[PATCH v2 2/7] mm/mprotect: minor can_change_pte_writable() cleanups

From: David Hildenbrand
Date: Tue Nov 08 2022 - 12:48:24 EST


We want to replicate this code for handling PMDs soon.

(1) No need to crash the kernel, warning and rejecting is good enough. As
this will no longer get optimized out, drop the pte_write() check: no
harm would be done.

(2) Add a comment why PROT_NONE mapped pages are excluded.

(3) Add a comment regarding MAP_SHARED handling and why we rely on the
dirty bit in the PTE.

Signed-off-by: David Hildenbrand <david@xxxxxxxxxx>
---
mm/mprotect.c | 19 ++++++++++++++-----
1 file changed, 14 insertions(+), 5 deletions(-)

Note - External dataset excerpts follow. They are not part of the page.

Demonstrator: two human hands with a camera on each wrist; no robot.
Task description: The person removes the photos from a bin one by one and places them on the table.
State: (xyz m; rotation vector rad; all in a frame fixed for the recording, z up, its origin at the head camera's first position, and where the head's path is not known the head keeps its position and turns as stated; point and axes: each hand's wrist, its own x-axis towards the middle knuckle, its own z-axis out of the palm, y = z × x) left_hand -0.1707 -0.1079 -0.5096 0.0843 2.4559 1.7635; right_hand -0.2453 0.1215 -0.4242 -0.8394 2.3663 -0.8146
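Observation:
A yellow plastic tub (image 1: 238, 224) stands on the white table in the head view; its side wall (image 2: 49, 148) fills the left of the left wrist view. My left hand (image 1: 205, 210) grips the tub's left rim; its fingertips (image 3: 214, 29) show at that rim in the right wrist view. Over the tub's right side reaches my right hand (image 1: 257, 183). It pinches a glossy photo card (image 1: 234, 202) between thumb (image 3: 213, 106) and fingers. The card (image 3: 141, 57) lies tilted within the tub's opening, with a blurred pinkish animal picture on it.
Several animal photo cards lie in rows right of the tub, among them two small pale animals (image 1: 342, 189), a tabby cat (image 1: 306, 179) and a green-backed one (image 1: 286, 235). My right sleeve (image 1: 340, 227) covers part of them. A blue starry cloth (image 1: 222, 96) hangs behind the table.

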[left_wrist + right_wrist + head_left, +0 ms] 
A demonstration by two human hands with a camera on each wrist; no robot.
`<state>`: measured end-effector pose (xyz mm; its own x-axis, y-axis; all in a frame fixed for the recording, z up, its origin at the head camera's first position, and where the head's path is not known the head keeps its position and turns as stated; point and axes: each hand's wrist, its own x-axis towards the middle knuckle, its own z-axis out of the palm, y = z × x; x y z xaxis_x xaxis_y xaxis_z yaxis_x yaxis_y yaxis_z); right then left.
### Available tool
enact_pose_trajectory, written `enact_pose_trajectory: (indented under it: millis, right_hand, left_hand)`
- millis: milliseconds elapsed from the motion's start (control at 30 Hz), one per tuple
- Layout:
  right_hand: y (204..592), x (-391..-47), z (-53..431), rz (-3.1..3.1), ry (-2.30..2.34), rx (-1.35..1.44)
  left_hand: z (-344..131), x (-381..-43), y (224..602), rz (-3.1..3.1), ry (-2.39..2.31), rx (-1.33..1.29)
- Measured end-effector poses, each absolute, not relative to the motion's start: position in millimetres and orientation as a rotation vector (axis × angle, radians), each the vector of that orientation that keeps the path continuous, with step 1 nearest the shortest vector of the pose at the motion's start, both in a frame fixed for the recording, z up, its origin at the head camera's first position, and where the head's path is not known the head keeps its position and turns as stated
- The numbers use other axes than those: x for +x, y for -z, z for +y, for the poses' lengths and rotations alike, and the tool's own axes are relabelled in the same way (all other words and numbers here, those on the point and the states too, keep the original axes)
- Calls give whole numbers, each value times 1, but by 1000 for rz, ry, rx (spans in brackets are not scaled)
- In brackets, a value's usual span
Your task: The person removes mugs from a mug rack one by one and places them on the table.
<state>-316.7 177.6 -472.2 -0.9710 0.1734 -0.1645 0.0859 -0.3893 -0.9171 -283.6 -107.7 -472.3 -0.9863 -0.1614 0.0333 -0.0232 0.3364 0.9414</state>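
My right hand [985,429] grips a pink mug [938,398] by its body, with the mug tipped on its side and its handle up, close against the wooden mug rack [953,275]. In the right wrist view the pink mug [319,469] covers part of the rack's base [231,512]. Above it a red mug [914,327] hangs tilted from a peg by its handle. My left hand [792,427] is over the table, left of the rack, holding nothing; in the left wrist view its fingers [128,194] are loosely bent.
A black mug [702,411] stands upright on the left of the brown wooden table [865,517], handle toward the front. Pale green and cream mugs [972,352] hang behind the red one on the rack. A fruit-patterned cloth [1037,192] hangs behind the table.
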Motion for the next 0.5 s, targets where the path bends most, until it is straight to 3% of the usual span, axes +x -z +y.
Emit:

diff --git a/mm/mprotect.c b/mm/mprotect.c
index 86a28c0e190f..72aabffb7871 100644
--- a/mm/mprotect.c
+++ b/mm/mprotect.c
@@ -44,8 +44,10 @@ static inline bool can_change_pte_writable(struct vm_area_struct *vma,
{
struct page *page;

- VM_BUG_ON(!(vma->vm_flags & VM_WRITE) || pte_write(pte));
+ if (WARN_ON_ONCE(!(vma->vm_flags & VM_WRITE)))
+ return false;

+ /* Don't touch entries that are not even readable. */
if (pte_protnone(pte))
return false;

@@ -59,15 +61,22 @@ static inline bool can_change_pte_writable(struct vm_area_struct *vma,

if (!(vma->vm_flags & VM_SHARED)) {
/*
- * We can only special-case on exclusive anonymous pages,
- * because we know that our write-fault handler similarly would
- * map them writable without any additional checks while holding
- * the PT lock.
+ * Writable MAP_PRIVATE mapping: We can only special-case on
+ * exclusive anonymous pages, because we know that our
+ * write-fault handler similarly would map them writable without
+ * any additional checks while holding the PT lock.
*/
page = vm_normal_page(vma, addr, pte);
return page && PageAnon(page) && PageAnonExclusive(page);
}

+ /*
+ * Writable MAP_SHARED mapping: "clean" might indicate that the FS still
+ * needs a real write-fault for writenotify
+ * (see vma_wants_writenotify()). If "dirty", the assumption is that the
+ * FS was already notified and we can simply mark the PTE writable
+ * just like the write-fault handler would do.
+ */
return pte_dirty(pte);
}

--
2.38.1